A third challenge that has confronted astronomers has been measuring the star's angular diameter. On December 13, 1920, Betelgeuse became the first star outside the Solar System to ever have its diameter measured.^[17] Although interferometry was still in its infancy, the experiment proved a success and Betelgeuse was found to have a uniform disk of .047 arcseconds. The astronomers' insights on limb darkening were noteworthy; in addition to a measurement error of 10%, the team concluded that the stellar disk was likely 17% larger due to the diminishing intensity of light around the edges—hence an angular diameter of about .055".^[17]^[30] Since then, there have been other studies conducted, which have produced angles that range from .042 to .069 arcseconds.^[28]^[48]^[49] Combining that data with historical distance estimates of 180 to 815 ly yields a projected diameter of the stellar disk of anywhere from 2.4 to 17.8 AU, hence a radius of 1.2 to 8.9 AU respectively.^{[note 1]} Using the Solar System as a yardstick, the orbit of Mars is about 1.5 AU, Ceres in the asteroid belt 2.7 AU,Jupiter 5.5 AU—consequently a photosphere which, depending on Betelgeuse's actual distance from Earth, could well extend beyond the Jovian orbit but not quite as far as Saturn at 9.5 AU.

Radio image showing the size of Betelgeuse's photosphere (circle) and the effect of convective forces on the star's asymmetric atmosphere as it expands beyond the orbit of Saturn.

The precise diameter has been hard to define for several reasons:

The rhythmic expansion and contraction of the photosphere, as theory suggests, means the diameter is never constant;
There is no definable "edge" to the star as limb darkening causes the optical emissions to vary in color and decrease the farther one extends out from the center;
Betelgeuse is surrounded by a circumstellar envelope composed of matter being ejected from the star—matter which both absorbs and emits light—making it difficult to define the edge of the photosphere;^[29]
Measurements can be taken at varying wavelengths within the electromagnetic spectrum, with each wavelength revealing something different. Studies have shown that angular diameters are considerably larger at visible wavelengths, decrease to a minimum in the near-infrared, only to increase again in the mid-infrared.^[50]^[51] The difference in reported diameters can be as much as 30–35%, yet because each wavelength measures something different, comparing one finding with another is problematic;^[29]
Atmospheric twinkling limits the resolution obtainable from ground-based telescopes since turbulence degrades angular resolution.^[21]
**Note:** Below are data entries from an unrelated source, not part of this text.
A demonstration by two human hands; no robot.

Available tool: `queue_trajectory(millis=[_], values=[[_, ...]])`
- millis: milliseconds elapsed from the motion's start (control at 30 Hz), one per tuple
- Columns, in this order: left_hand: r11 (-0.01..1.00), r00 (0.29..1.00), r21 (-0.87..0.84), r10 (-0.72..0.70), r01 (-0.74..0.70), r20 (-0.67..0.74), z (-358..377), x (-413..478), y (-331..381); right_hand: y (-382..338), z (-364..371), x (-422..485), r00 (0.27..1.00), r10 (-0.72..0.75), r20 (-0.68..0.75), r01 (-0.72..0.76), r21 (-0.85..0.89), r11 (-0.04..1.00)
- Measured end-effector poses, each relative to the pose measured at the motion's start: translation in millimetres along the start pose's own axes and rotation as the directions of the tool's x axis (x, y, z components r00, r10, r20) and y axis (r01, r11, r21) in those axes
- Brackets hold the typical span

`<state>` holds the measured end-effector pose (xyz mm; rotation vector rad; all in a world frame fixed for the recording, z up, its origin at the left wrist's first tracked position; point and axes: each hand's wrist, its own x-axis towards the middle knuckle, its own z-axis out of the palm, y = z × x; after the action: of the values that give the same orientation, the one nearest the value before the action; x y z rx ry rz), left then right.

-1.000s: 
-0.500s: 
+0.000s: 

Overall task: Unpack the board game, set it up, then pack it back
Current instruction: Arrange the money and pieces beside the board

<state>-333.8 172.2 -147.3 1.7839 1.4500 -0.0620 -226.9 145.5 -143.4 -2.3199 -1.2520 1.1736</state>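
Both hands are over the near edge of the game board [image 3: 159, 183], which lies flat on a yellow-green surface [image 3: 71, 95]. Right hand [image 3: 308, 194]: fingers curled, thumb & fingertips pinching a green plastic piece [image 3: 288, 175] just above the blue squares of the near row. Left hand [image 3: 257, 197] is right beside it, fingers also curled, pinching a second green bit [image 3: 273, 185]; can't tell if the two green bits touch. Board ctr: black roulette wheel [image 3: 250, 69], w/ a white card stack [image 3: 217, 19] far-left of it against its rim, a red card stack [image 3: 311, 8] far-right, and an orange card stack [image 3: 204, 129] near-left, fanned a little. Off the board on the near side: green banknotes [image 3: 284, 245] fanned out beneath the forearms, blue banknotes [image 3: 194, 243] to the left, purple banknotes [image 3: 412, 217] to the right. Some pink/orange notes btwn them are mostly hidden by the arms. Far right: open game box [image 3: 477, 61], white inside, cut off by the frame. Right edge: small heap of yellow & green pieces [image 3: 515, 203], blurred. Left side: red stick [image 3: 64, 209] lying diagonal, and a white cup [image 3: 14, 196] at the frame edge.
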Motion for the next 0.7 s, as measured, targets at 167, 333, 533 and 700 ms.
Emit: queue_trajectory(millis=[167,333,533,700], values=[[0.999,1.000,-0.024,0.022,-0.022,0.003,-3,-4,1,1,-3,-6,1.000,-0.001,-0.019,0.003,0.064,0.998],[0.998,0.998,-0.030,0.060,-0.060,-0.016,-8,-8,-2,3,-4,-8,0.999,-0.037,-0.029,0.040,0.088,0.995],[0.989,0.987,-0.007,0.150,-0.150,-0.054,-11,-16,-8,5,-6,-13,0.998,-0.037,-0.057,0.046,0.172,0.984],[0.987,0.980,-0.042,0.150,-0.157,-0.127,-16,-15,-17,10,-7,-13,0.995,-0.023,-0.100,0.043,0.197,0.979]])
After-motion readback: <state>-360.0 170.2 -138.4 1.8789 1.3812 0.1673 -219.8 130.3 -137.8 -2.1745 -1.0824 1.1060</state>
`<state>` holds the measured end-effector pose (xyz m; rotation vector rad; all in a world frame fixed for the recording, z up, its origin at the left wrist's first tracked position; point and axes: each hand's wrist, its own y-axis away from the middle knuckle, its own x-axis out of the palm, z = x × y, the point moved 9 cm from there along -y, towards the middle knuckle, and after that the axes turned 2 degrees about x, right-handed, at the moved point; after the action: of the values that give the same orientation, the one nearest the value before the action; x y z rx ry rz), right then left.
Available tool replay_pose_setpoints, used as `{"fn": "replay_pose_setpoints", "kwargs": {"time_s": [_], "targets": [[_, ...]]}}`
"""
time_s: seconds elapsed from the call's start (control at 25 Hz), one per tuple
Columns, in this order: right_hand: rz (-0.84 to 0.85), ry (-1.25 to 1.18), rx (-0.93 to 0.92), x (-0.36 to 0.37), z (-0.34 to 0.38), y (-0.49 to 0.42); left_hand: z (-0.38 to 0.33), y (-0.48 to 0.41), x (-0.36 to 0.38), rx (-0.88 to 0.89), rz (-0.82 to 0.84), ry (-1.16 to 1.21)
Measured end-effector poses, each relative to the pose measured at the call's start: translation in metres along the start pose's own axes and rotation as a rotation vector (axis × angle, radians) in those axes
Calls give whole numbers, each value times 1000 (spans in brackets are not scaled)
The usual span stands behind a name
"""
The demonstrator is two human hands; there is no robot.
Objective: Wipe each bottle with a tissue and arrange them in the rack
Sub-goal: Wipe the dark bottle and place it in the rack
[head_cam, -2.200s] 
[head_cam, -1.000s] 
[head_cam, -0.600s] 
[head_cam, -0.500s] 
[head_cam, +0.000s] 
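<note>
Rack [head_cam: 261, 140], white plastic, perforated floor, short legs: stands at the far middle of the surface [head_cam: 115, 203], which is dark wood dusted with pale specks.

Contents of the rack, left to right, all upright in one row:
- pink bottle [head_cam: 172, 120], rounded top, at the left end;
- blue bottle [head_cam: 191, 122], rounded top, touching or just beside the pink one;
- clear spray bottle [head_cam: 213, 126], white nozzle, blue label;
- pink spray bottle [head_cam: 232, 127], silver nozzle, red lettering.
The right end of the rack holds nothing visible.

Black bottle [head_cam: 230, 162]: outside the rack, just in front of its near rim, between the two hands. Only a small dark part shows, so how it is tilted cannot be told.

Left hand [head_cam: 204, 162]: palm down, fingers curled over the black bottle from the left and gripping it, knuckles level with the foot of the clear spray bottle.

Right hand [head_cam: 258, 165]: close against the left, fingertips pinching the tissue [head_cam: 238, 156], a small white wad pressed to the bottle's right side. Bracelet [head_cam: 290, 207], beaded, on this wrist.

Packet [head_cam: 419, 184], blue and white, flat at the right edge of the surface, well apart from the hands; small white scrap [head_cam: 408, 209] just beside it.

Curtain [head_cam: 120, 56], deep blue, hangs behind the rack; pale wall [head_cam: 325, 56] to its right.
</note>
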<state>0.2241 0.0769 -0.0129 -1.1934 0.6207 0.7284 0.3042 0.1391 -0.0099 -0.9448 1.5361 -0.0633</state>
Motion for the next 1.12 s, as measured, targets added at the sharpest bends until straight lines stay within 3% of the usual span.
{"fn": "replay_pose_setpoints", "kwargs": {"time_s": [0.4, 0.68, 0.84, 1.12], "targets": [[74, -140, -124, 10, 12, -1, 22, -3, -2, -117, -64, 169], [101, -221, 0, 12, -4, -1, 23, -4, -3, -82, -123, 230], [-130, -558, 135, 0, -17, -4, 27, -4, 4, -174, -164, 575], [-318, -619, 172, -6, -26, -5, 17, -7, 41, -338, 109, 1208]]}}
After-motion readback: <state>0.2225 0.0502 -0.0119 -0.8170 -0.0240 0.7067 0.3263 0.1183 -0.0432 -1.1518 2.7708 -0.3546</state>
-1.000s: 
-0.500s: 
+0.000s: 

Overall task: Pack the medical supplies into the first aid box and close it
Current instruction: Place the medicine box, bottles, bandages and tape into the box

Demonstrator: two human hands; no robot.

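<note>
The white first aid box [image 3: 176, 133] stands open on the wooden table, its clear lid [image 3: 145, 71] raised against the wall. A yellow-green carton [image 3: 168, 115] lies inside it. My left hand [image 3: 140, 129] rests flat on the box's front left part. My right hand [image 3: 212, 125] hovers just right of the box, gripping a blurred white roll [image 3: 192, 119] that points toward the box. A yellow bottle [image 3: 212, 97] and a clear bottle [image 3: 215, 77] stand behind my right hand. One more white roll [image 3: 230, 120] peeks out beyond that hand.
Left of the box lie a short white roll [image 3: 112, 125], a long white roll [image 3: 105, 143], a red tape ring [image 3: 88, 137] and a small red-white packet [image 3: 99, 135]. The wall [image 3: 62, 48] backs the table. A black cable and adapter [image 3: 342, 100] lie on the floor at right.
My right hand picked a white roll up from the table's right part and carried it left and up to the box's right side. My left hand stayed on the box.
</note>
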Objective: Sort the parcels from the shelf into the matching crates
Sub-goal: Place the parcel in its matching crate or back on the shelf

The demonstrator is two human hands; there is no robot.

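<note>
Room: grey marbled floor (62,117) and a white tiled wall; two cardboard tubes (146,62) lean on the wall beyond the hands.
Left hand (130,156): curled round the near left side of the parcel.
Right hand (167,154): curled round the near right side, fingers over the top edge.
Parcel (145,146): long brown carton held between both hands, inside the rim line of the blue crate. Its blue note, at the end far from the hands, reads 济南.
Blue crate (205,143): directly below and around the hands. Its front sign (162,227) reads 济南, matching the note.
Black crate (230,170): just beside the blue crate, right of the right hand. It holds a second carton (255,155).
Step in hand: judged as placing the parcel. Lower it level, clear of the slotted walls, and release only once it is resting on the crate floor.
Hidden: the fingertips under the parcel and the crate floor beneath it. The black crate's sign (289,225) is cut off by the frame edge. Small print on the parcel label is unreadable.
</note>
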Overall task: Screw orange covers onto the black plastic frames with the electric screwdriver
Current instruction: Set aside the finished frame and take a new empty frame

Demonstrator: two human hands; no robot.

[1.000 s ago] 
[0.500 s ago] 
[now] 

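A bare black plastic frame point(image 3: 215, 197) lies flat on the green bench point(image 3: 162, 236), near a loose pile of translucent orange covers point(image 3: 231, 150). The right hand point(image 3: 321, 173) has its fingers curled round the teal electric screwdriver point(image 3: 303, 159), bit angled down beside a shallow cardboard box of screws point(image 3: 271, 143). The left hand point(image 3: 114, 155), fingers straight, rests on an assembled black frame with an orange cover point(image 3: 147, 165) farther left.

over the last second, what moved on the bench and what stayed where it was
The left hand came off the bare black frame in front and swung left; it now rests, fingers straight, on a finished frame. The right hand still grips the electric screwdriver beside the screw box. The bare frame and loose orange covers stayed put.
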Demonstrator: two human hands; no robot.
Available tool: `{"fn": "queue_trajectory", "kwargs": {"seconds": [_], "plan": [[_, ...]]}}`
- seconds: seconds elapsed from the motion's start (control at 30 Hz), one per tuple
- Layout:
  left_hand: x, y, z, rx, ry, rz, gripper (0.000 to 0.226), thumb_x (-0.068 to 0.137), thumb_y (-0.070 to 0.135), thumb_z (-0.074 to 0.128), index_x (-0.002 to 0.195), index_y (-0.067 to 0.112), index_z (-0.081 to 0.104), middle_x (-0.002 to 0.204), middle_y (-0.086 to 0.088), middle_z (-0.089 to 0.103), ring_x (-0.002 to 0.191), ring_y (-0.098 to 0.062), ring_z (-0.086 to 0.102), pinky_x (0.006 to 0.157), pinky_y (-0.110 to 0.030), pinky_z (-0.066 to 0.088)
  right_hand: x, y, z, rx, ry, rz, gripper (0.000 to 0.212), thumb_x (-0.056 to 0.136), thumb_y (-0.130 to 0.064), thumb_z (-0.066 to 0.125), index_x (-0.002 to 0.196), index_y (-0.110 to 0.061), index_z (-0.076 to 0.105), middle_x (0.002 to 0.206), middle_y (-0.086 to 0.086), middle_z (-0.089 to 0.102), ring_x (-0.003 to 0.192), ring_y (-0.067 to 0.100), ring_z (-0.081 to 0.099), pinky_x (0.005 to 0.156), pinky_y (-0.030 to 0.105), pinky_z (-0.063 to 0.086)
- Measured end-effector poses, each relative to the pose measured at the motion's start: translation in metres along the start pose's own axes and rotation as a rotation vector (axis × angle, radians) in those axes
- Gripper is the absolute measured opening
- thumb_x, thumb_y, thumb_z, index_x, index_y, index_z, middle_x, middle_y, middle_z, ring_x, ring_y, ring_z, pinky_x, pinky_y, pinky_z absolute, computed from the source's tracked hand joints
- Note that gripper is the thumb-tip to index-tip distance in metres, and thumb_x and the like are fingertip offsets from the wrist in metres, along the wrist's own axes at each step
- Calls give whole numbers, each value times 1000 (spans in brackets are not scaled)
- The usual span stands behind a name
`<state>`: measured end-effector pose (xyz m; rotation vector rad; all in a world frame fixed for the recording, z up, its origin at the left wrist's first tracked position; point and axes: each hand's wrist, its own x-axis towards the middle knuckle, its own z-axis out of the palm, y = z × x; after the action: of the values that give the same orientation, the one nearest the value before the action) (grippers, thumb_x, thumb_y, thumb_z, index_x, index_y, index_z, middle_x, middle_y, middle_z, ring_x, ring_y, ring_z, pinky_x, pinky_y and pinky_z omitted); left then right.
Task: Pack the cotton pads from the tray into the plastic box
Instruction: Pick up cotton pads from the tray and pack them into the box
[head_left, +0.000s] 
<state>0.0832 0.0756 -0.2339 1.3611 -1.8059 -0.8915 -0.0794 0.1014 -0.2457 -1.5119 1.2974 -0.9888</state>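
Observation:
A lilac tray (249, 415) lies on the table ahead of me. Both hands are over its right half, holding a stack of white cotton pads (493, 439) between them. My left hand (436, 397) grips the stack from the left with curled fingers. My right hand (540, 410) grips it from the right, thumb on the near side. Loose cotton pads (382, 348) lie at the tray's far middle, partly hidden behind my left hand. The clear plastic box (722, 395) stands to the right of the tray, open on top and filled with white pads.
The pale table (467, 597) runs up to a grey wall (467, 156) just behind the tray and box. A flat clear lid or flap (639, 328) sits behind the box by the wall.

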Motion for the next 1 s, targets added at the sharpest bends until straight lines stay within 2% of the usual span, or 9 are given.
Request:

To overcome these challenges, researchers have employed various solutions. The concept of astronomical interferometry was first conceived by Hippolyte Fizeau in 1868.^[52] He proposed the observation of stars through two apertures to obtain interferences that would furnish information on the star's spatial intensity distribution. Since then, the science of interferometry has evolved considerably where multiple-aperture interferometers are now used consisting of numerous images superimposed on each other. These "speckled" images are then synthesized using Fourier analysis—a method used for a wide array of astronomical objects including the study of binary stars, quasars, asteroids and galactic nuclei.^[53] The emergence of adaptive optics since 1990 has revolutionized high angular resolution astronomy,^[54] while space observatories like Hipparcos, Hubble and Spitzer have produced other significant breakthroughs.^[20]^[55] Recently another instrument, the Astronomical Multi-BEam Recombiner (AMBER), is providing new insights. As part of the VLTI, AMBER is capable of combining the beams of three telescopes simultaneously, allowing researchers to achieve milliarcsecond spatial resolution. Also by combining three baselines instead of two, which is customary with conventional interferometry, AMBER enables astronomers to compute the closure phase—an important element in astronomical imaging.^[56]^[57]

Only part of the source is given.